Prisons in the United States are using cooks, teachers, nurses and other workers to guard inmates as they are struggling to maintain control, according to a report.
Fights, homicides, and suicides are on the rise in some of the most understaffed prisons, according to an Associated Press report.
Prisoners are locked in their cells on weekends at a federal penitentiary in Texas because there are not enough guards to watch them. Several inmates have escaped in recent months and, in Illinois, at one of the most understaffed prisons in the country. Fights often break out, and a number of inmates have died in homicides or suicides there since March 2020.
For years, US prisons have been plagued by systematic failures, from chronic violence to high-profile deaths, but the staffing crisis is reaching a breaking point, and the pandemic has worsened the crisis.
About 7,000 prison employees contracted Covid-19. Officers were sent to hospitals to guard inmates being treated for the virus. Four staff members and 235 inmates died.
Violent encounters are being reported on a near-daily basis as overworked employees are burning out quickly.
The Bureau of Prisons is failing to carry out its required duties to ensure the safety of prisoners and staff members while also putting in place programs and classes such as those under the First Step Act, a criminal justice overhaul that received wide bipartisan support in Congress.

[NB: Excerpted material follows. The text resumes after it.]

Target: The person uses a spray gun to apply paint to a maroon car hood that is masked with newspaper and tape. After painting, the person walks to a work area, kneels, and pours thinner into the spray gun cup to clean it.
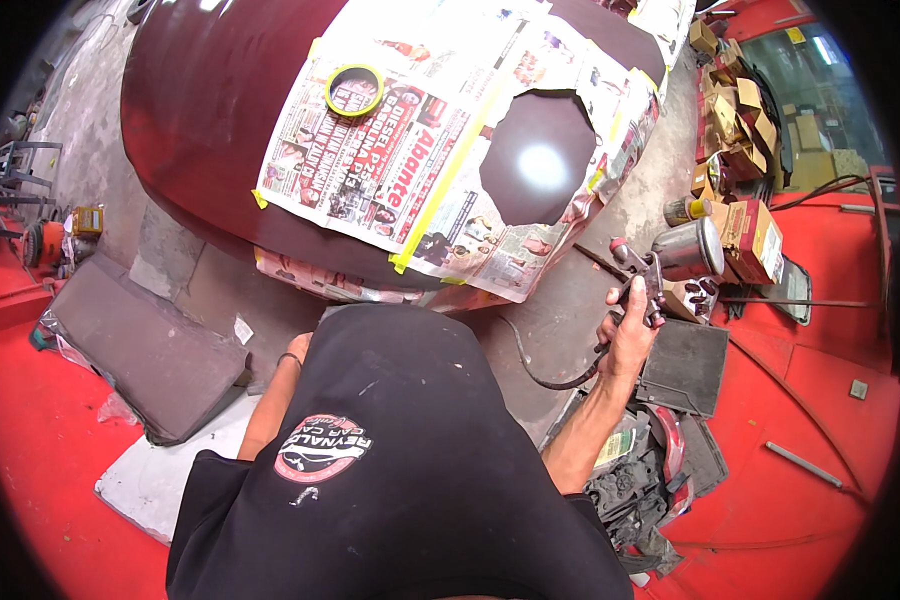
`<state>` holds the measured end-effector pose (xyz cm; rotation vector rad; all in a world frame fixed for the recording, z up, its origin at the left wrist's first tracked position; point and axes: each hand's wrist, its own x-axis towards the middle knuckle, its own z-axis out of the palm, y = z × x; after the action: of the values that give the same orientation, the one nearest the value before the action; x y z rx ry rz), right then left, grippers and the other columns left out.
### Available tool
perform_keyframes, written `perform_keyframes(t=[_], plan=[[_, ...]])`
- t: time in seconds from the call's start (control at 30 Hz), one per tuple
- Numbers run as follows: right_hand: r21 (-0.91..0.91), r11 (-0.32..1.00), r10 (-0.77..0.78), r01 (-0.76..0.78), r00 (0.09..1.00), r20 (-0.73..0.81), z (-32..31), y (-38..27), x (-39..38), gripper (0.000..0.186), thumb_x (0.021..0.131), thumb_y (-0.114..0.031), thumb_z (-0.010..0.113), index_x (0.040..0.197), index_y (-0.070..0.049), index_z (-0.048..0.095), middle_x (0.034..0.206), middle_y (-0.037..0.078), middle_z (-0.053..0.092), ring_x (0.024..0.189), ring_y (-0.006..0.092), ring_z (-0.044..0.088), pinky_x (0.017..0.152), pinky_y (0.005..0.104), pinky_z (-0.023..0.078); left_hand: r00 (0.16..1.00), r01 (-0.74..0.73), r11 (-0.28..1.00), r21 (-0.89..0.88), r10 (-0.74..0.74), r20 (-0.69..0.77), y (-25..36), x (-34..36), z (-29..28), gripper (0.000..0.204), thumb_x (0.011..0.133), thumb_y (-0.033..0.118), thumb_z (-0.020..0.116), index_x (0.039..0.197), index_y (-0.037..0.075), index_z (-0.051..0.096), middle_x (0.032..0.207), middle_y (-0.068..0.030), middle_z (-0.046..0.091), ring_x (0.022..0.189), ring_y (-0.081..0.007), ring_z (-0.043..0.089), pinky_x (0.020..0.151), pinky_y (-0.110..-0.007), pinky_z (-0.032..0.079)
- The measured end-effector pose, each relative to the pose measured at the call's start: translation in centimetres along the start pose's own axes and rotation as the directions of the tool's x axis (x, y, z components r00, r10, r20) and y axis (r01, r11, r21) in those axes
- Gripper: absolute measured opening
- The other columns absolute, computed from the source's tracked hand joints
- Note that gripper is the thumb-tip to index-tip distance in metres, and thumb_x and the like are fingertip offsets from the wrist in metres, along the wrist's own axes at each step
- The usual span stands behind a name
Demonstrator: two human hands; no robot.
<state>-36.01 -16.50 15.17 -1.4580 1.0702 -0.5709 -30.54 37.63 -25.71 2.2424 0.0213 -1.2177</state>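
Spray gun (673,256) clasped in our right grip (626,332) near the maroon car (200,120), we are facing newspaper (375,165) and yellow tape (427,215) framing an exposed dark patch (538,160), masking seemingly done, spraying perhaps remaining, our left grip (298,347) showing too little to tell.

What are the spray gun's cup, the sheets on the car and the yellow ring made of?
Cup: probably metal, smooth and silvery, judging by its bright highlights.
Sheets: apparently newspaper, thin and matte, with printed columns and photos.
Yellow ring: seemingly a tape roll, perhaps paper, its color matching the strips on the sheets; its core material is unclear.
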Motion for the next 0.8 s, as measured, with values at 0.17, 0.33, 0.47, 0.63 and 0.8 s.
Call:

“You can’t do programming, you can’t have safety, you can’t have a lot of things that make prisons operate without proper staffing,” said Kevin Ring, the president of the advocacy group Families Against Mandatory Minimums.
The bureau claims everyone working at its prisons is a trained, sworn correctional worker, regardless of position or job title.
The agency said all 35,000 employees are told when they are hired that they should perform law enforcement functions, even if they are signing on as counselors or teachers.
But employees are being pulled away from other duties up to twice a week which means they have less time to do their regular jobs such as teaching classes, and providing vital inmate services.